A Relational Framework for Science and Faith

© Svilen Milev, efffective.com
© Svilen Milev, efffective.com

What if science can best be described in relational terms? It would certainly open up more opportunities for a dialogue with faith. At a gathering of scientists who are Christians in Cambridge last year, Harvey McMahon gave some reasons why this approach might work. In this final guest post in the God in the Lab series, he explains his thinking.

Science and faith are best held together not through trying to find a rational explanation for the material world as we find it, or the reasons why human behaviour is only partially explained by cell mechanisms. I believe that science and faith are best held together through looking at both through a ‘relational lens’.
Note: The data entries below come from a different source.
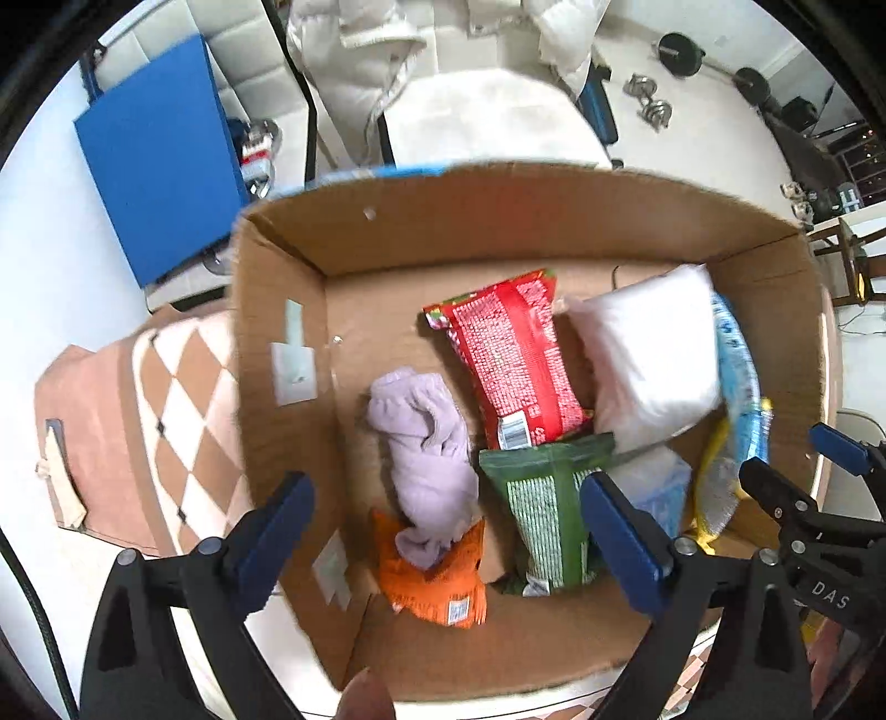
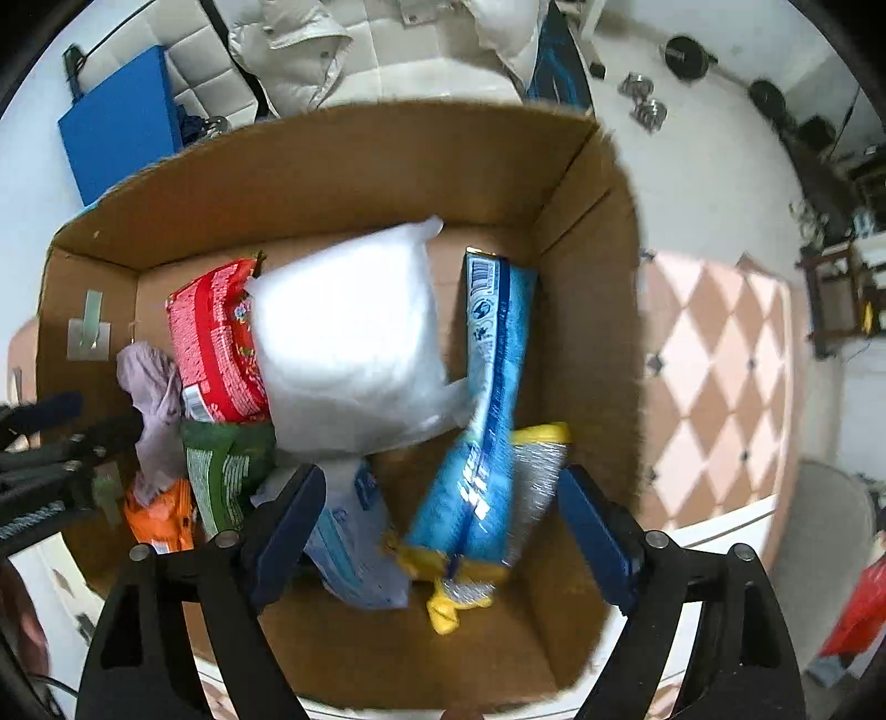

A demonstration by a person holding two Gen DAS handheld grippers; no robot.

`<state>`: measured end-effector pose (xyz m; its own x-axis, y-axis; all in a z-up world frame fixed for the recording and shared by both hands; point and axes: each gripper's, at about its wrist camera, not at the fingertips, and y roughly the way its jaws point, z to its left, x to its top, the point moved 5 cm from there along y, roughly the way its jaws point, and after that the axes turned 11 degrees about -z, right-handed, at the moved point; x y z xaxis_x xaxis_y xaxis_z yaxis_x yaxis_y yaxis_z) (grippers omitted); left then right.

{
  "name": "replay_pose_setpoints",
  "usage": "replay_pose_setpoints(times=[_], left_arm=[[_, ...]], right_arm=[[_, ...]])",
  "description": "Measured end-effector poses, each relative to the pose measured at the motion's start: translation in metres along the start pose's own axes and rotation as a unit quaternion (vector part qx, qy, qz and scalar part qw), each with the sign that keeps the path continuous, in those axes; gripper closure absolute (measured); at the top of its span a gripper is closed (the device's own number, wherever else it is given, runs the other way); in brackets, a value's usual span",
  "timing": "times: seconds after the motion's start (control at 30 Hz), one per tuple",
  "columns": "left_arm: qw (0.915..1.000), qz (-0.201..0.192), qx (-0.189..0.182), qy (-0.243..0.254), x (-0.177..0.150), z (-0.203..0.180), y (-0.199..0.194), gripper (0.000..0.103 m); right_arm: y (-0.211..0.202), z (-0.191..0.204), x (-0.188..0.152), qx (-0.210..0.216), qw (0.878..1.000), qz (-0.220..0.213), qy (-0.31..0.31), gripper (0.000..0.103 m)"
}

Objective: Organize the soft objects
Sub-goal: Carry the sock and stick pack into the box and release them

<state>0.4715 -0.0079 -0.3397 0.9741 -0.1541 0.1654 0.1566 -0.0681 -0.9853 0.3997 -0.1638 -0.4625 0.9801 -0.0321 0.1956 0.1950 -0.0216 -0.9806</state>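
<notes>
A cardboard box [image 1: 288,260] [image 2: 343,166] holds soft items. In the left wrist view a lilac cloth [image 1: 426,454] lies on an orange packet [image 1: 437,581], beside a red packet [image 1: 509,360], a green packet [image 1: 548,515] and a white pillow-like bag [image 1: 653,360]. In the right wrist view the white bag [image 2: 349,338] sits beside a blue packet [image 2: 487,415], a yellow-edged silver packet [image 2: 531,482] and a pale blue tissue pack [image 2: 354,543]. My left gripper [image 1: 448,537] is open above the box. My right gripper [image 2: 443,526] is open above the blue packet; it also shows in the left wrist view [image 1: 797,471].
The box stands on a pink and white checked cloth [image 1: 183,432] [image 2: 714,376]. A blue board [image 1: 155,160] leans at the left. A white chair [image 1: 487,122] with a white puffer jacket [image 1: 360,50] stands behind. Dumbbells [image 1: 648,99] lie on the floor.
</notes>
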Motion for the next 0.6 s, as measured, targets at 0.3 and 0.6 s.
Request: replay_pose_setpoints(times=[0.3, 0.6], left_arm=[[0.9985, -0.049, -0.014, -0.019, -0.021, -0.002, -0.043, 0.001], [0.9941, -0.08, -0.032, -0.065, -0.071, -0.013, -0.072, 0.001]], right_arm=[[-0.057, -0.028, -0.026, 0.005, 0.999, -0.047, 0.003, 0.0], [-0.096, -0.022, -0.07, 0.008, 0.996, -0.083, 0.007, 0.0]])
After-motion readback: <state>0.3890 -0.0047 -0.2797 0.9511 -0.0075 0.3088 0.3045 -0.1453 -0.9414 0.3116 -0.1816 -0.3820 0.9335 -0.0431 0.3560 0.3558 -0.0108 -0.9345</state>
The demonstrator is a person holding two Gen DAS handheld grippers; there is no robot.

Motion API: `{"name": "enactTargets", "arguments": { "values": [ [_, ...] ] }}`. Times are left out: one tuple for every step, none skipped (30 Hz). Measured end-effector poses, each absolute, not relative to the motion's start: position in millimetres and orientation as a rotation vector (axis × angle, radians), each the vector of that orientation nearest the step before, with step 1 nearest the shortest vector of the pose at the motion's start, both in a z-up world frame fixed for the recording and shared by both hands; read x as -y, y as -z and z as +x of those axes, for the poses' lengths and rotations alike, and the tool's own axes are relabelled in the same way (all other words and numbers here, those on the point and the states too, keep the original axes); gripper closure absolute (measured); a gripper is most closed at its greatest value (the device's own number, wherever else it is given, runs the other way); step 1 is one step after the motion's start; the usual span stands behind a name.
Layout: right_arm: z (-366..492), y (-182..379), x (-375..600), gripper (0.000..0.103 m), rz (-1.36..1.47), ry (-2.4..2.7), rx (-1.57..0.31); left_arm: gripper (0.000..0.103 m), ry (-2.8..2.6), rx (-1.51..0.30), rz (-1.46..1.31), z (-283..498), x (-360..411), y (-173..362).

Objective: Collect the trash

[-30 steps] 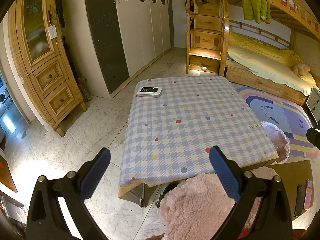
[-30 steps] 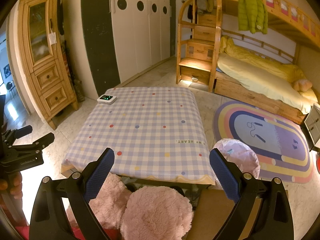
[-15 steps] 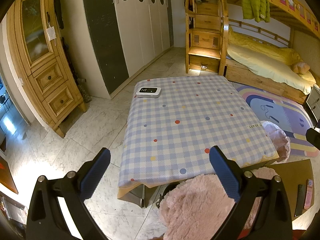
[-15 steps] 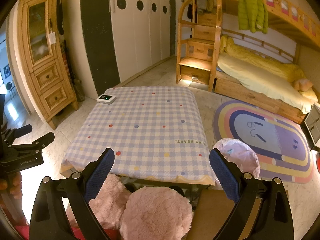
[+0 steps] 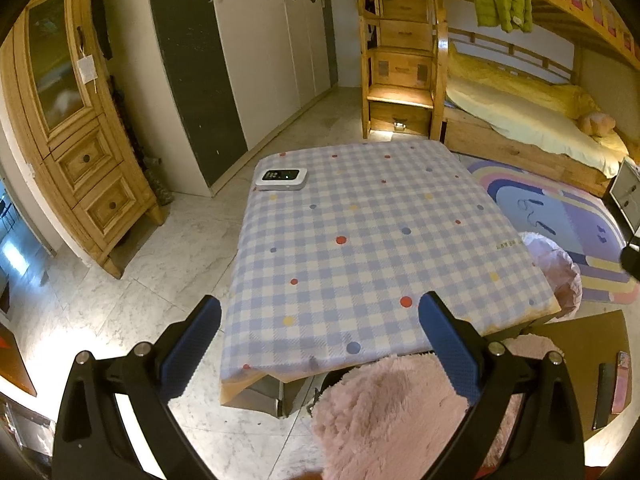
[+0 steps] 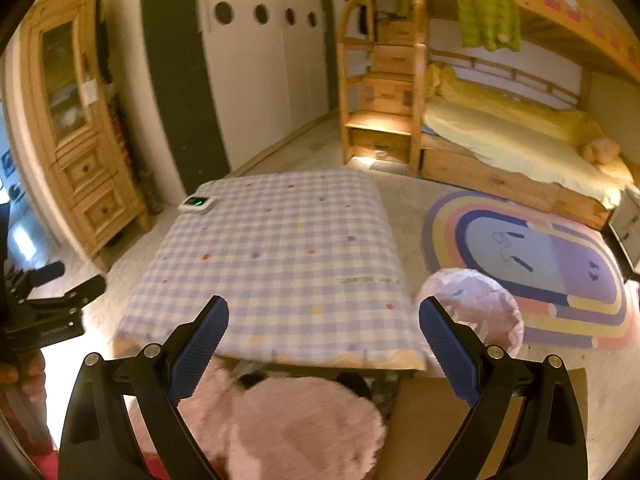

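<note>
A low table under a blue-checked cloth (image 5: 360,248) (image 6: 280,264) fills the middle of both views. Only a small white device (image 5: 281,179) (image 6: 197,203) lies on it, at the far left corner. A bin lined with a pink bag (image 6: 472,312) (image 5: 558,268) stands on the floor by the table's right side. My left gripper (image 5: 320,340) hangs open above the table's near edge, holding nothing. My right gripper (image 6: 324,340) is open too, over the near edge and empty. I see no loose trash on the cloth.
Pink fluffy stools (image 5: 392,412) (image 6: 304,428) sit under the near edge. A rainbow rug (image 6: 532,264) and a wooden bunk bed (image 6: 520,152) lie to the right, a wooden cabinet (image 5: 72,128) and white wardrobe (image 5: 272,40) to the left. Marble floor surrounds the table.
The right wrist view has swung a little to the right and is blurred by motion, so the bin sits nearer its centre. The left view has barely shifted. Both grippers stay open.
</note>
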State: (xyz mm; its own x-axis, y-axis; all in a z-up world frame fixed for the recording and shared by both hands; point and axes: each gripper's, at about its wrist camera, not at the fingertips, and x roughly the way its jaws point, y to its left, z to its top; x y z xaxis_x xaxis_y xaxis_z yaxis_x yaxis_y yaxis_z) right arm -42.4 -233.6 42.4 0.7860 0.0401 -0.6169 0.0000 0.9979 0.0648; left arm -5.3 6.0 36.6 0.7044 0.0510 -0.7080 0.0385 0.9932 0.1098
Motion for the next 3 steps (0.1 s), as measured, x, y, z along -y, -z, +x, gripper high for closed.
{"name": "enactTargets", "arguments": {
  "values": [
    [-43,-35,248,0.007,0.053,0.009,-0.644,0.007,-0.01,-0.792,0.123,-3,-5,-33],
    [-44,-25,263,0.007,0.033,0.054,-0.634,0.007,-0.013,-0.796,0.127,1,-5,-31],
    [-45,-16,274,0.007,0.022,0.087,-0.633,0.007,-0.015,-0.796,0.129,4,-5,-29]
  ]
}}
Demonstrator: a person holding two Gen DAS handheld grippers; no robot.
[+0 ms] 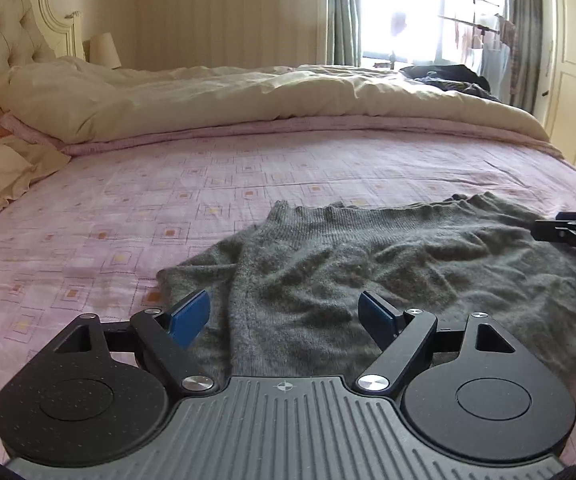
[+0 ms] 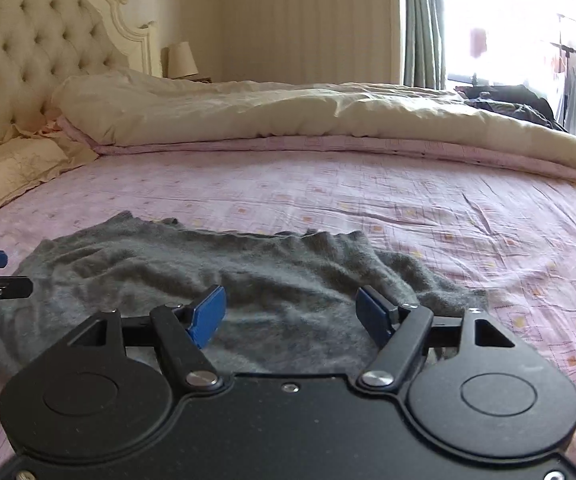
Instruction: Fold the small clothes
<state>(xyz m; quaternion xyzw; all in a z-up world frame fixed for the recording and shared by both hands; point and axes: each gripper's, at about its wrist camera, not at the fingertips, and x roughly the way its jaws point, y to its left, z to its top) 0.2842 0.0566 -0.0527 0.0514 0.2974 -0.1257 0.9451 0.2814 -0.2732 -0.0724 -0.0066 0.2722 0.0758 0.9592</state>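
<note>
- I judge this to be the start of the fold: both tools are poised over the grey knitted garment point(image 1: 367, 280) and neither has hold of it; the cloth lies spread and unfolded
- My left gripper point(image 1: 284, 316) has its blue pads spread wide with nothing between them, hovering above the near left part of the knit; my right gripper point(image 2: 289, 314) is likewise wide apart and empty, over the near right part (whether either pad brushes the wool I cannot tell)
- Next, I think, each tool must drop to the near edge, pinch one layer, then carry it toward the far ribbed edge; closing evenly matters, since the knit looks soft and likely to drag
- The garment lies rumpled on the pink patterned bedsheet point(image 2: 447, 220), near side of the bed, well short of the cream duvet point(image 2: 288, 116); fuzzy, dark grey, wavy ribbed band along its far edge
</note>
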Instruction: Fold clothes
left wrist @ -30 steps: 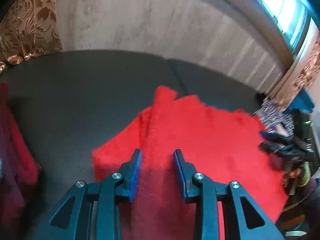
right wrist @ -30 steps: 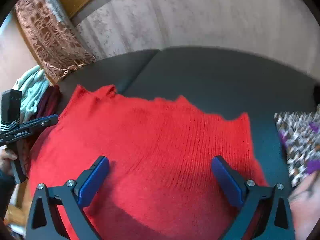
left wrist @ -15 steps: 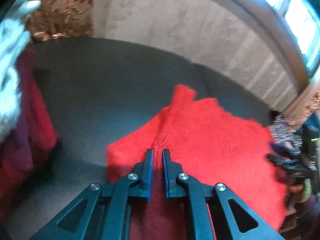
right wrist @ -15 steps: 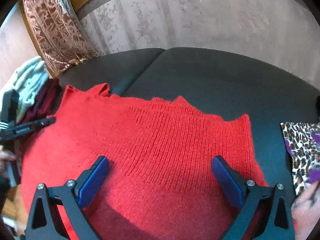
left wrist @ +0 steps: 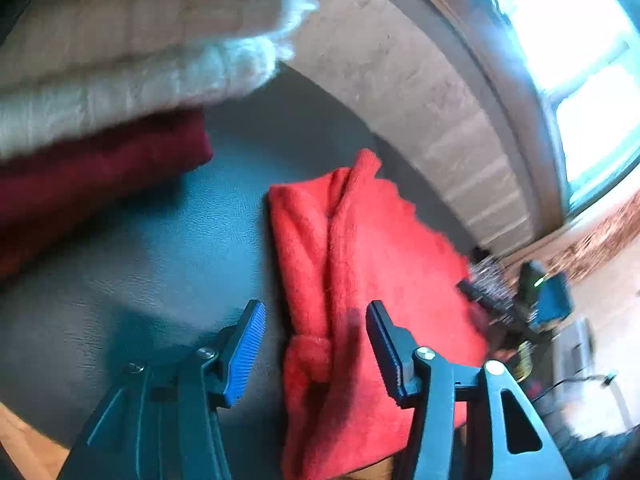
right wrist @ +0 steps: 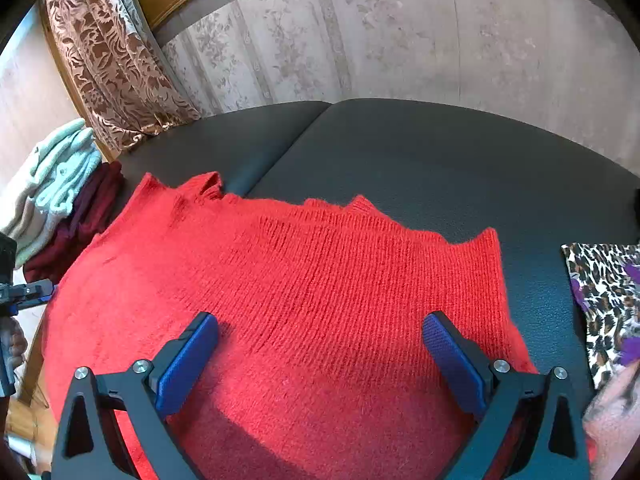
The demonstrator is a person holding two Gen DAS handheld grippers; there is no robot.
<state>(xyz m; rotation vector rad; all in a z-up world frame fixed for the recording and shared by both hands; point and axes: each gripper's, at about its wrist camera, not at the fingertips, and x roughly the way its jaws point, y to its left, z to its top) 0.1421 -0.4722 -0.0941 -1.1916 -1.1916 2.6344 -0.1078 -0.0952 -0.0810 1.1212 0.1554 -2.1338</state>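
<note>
Both grippers are hanging with jaws spread, gripping nothing: left gripper (left wrist: 316,344) over the red knit sweater's (right wrist: 304,292) folded edge, right gripper (right wrist: 320,354) above its middle, lying on the dark cushion (right wrist: 440,152).

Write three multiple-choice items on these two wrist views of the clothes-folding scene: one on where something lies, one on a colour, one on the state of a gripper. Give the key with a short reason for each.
1. Where does the leopard-print cloth lie relative to the bright red knitted sweater in the right wrist view?
A. On top of it
B. To its right, on the dark padded surface
C. Under the pale stack

2. What colour is the folded garment directly under the pale cream knit at the left?
A. Dark maroon
B. Yellow
C. Black

3. How does the right gripper stand?
A. Shut on the sweater
B. Shut on nothing
C. Open, fingers spread above the sweater

Key: 1 B, the print lies at the right edge, beside the sweater. 2 A, the maroon garment shows beneath the cream one. 3 C, a wide gap of red knit shows between its blue pads.
</note>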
To start with, the purpose of science is not simply to understand the material world for its own sake. We undertake science in order to understand the effects that material things have on people, and the way they relate together. For example,

  1. We do biological research because disease affects people and their relationships with each other. Even fundamental research is done because ultimately it is hoped that it will provide new avenues for applied science (and so benefit people).
  2. We are interested in communication technologies because they help people relate to each other more easily and effectively.
  3. We research oil and gas technologies, because they allow people to spend time more comfortably with one another and explore their creative opportunities more effectively.
  4. We even explore outer space because we believe it will benefit people’s lives in the future, even if it is done partly because we are in competition with other nations who do the same. Does America explore outer space out of pure altruism or because it is in competition with China? This is also a relational issue.

At the same time faith is primarily, in a Christian understanding, a relational issue. It explains reality in term of three persons eternally in conversation with each other, deciding to create humankind to extend their relational possibilities.

© Carl Dwyer, www. dwyer.de

God created the material world in order to enable the relationships that people have with each other and with the God who made both them and their environment. I believe that socio-evolutionary explanations for human relationship do not explain their complexity because human relationships are no longer simply instinctive.

The ultimate purpose of life, like the ultimate purpose of science, is relational. This can be understood both in the relationships that people have with each other, and above all the relationships that each person has with God.

Once we understand science from this relational perspective it increases the importance of our work. What I do in the lab is no longer simply about survival of the species, but it integrates the physical world we tangibly experience with a metaphysical understanding of all of reality. In this framework, science is a significant part of what is ultimately satisfying, because we recognise the fingerprint of God and the glory of nature as part of God’s love for us his creatures.